Since being released by the Blue Jays last week — with two years and $38MM remaining on his contract — Tulowitzki has been separately connected to a handful of teams including the Pirates, the Yankees, the Cubs and the Giants. His agent, Paul Cohen, recently told Susan Slusser of the San Francisco Chronicle that Tulowitzki is open to playing second base or third base with a new team. Brown, notably, writes that the biggest appeal for Tulowitzki will be the promise of regular at-bats at one positions (as opposed to moving between those three spots in a utility role).
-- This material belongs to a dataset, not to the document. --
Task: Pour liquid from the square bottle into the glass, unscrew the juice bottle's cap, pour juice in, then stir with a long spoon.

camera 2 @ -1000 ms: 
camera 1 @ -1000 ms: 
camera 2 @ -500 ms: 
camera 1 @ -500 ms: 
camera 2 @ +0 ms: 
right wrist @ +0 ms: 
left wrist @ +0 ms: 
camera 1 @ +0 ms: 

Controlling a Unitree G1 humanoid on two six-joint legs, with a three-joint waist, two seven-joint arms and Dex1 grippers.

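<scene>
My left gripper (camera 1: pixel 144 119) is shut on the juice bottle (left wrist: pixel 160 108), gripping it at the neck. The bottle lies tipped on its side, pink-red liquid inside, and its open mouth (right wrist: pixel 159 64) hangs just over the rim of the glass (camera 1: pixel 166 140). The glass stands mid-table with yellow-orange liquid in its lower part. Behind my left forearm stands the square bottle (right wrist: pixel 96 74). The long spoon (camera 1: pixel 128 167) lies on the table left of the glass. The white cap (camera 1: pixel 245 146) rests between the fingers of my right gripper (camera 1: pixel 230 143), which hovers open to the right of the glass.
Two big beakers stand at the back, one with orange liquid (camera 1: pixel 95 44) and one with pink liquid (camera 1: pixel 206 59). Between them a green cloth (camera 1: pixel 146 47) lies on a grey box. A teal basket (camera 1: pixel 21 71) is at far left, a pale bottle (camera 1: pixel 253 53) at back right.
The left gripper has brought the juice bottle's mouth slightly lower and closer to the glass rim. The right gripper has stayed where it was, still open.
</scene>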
It doesn’t seem as though there’s any early favorite to add Tulowitzki, who’ll cost his new team only the Major League minimum of $555K next season. (Toronto is on the hook for the remainder of his salary.) At that price, it’s justifiable for virtually any team to take a look at Tulowitzki and see if he can rediscover some of the form that once made him one of the game’s premier players. While few would expect him to return to his 2013-14 levels of output, that type of performance is hardly necessary from someone whose new team will pay him the league minimum. Tulowitzki’s bat was at least league-average in both 2015 and 2016, so if he’s healthy there’s plenty of reason to believe he can at least be fairly productive at the dish. How he adjusts defensively after undergoing surgery on both heels last year could be a more pressing question — particularly if he’s also adjusting to a new position after spending his entire pro career at shortstop.